Top of The records

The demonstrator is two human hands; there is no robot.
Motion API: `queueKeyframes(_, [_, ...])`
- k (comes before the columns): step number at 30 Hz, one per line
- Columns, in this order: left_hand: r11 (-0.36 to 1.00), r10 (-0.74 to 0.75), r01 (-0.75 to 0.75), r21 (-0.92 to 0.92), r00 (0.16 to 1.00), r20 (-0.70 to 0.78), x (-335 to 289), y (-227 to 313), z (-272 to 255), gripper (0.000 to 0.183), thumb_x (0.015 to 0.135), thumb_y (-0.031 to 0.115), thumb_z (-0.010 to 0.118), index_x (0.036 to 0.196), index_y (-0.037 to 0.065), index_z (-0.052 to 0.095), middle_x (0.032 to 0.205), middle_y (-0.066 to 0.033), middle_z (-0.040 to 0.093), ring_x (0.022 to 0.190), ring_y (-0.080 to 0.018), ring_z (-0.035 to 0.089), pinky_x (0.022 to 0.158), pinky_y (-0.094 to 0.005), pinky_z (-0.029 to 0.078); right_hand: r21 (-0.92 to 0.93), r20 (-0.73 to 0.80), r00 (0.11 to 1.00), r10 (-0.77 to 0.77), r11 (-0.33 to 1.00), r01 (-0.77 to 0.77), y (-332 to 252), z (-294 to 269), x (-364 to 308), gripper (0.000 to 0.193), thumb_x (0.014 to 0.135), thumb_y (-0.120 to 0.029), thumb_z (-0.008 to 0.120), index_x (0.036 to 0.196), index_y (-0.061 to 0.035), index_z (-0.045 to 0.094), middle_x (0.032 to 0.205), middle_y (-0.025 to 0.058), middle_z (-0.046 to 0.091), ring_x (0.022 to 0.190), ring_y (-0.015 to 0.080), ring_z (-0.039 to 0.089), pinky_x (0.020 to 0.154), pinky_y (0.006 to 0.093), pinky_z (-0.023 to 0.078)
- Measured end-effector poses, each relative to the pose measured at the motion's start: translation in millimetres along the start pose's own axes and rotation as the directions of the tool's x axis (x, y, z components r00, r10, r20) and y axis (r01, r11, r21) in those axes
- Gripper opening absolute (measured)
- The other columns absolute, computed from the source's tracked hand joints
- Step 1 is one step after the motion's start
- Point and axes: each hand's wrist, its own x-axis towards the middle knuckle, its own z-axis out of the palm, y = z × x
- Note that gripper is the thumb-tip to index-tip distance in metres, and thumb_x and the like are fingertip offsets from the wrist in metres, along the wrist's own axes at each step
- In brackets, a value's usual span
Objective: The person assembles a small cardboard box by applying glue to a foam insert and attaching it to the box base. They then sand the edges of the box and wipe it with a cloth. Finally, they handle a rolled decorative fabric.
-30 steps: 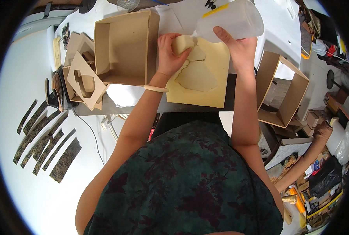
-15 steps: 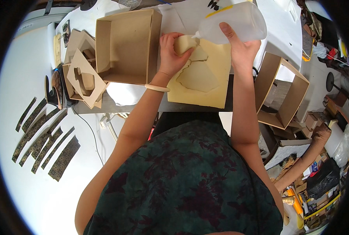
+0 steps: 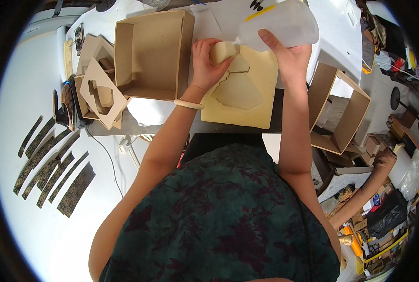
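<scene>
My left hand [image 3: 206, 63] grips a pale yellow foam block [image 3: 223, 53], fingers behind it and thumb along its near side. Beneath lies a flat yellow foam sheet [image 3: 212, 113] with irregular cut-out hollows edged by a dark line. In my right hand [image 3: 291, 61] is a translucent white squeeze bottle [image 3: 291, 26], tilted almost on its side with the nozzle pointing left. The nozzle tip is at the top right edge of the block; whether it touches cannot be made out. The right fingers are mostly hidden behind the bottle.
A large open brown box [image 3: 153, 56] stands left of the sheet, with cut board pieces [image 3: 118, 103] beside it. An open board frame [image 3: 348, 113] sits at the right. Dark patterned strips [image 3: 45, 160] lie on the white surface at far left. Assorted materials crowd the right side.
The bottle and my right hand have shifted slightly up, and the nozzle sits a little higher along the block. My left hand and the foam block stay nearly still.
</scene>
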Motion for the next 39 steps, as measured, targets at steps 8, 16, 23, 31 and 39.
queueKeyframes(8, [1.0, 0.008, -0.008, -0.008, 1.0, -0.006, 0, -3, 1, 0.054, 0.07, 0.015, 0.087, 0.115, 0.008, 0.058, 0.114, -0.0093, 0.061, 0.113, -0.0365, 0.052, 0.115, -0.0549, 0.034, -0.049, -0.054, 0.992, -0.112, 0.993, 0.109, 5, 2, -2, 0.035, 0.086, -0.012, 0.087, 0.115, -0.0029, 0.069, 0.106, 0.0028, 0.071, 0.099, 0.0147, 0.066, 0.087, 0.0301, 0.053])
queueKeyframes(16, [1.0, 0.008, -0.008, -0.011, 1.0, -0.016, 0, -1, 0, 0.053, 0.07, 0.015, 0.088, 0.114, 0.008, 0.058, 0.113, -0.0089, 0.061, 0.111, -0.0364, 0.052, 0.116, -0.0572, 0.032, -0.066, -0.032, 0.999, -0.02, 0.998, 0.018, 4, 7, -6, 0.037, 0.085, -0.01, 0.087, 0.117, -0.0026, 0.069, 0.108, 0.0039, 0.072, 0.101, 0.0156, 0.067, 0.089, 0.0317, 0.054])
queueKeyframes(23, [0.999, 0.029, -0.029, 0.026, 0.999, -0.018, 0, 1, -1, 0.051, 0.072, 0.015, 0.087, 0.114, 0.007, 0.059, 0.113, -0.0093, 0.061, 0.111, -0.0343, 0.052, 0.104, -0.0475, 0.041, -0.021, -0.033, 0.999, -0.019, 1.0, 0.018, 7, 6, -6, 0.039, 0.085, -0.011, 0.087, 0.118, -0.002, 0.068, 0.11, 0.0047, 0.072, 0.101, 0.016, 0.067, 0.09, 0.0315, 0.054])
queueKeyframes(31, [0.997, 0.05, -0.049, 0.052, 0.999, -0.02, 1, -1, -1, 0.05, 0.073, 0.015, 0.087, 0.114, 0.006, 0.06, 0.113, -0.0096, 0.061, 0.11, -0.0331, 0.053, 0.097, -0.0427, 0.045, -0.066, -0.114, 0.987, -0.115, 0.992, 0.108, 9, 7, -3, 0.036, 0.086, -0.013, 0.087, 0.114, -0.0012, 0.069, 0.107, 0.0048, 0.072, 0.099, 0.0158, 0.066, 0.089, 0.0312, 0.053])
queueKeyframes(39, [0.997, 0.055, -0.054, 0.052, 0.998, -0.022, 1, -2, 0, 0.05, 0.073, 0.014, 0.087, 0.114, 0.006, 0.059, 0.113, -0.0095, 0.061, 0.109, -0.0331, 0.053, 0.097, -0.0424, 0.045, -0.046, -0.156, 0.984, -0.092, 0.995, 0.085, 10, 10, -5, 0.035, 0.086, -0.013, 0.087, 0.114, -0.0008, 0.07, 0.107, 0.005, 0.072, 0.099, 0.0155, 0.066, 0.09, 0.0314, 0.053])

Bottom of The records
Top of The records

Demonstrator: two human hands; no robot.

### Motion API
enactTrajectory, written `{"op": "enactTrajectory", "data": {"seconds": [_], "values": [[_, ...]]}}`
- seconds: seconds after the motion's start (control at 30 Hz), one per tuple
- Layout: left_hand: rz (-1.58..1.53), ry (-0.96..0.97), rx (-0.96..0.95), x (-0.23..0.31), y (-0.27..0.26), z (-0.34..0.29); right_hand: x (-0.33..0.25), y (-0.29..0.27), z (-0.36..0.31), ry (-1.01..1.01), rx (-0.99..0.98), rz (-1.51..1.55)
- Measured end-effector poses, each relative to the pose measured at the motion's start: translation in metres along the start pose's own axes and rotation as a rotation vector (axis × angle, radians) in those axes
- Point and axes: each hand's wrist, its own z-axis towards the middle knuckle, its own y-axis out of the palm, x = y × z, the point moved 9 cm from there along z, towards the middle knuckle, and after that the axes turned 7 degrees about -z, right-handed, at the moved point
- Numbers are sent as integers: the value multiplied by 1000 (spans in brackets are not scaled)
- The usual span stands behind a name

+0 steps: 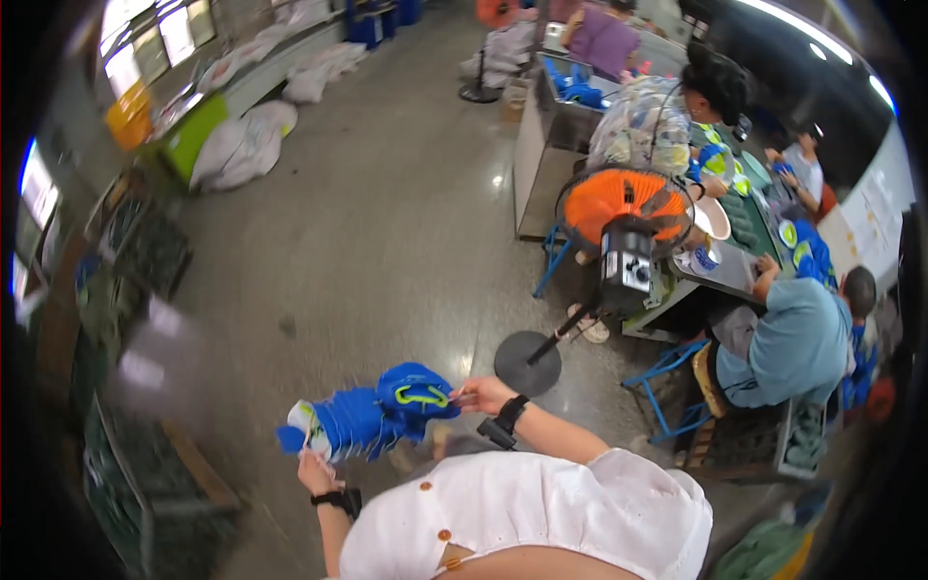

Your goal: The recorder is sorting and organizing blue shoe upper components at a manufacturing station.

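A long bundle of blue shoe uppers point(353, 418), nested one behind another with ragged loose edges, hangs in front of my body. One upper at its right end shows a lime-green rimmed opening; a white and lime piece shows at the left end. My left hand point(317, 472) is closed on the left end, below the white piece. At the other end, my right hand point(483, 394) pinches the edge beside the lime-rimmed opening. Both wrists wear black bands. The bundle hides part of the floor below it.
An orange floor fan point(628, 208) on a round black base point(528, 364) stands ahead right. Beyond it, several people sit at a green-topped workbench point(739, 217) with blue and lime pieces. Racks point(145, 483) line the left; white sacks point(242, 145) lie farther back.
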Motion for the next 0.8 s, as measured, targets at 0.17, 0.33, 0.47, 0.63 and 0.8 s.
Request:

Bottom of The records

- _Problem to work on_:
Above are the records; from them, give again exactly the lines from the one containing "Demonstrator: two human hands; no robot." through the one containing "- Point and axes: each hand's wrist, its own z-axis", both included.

- _Response_:
Demonstrator: two human hands; no robot.

### Motion API
enactTrajectory, written `{"op": "enactTrajectory", "data": {"seconds": [_], "values": [[_, ...]]}}`
- seconds: seconds after the motion's start (control at 30 Hz), one per tuple
- Layout: left_hand: rz (-1.58..1.53), ry (-0.96..0.97), rx (-0.96..0.95), x (-0.23..0.31), y (-0.27..0.26), z (-0.34..0.29); right_hand: x (-0.33..0.25), y (-0.29..0.27), z (-0.36..0.31), ry (-1.01..1.01), rx (-0.99..0.98), rz (-1.51..1.55)
- Measured end-effector poses, each relative to the pose measured at the motion's start: translation in metres along the start pose's own axes and rotation as a rotation vector (axis × angle, radians) in those axes
- Point and axes: each hand's wrist, its own z-axis towards the middle knuckle, its own y-axis out of the palm, x = y × z, the point moved 9 cm from there along z, towards the middle knuckle, and after that the axes turned 7 degrees about -z, right-handed, at the moved point

The output is finished, and nothing else is needed.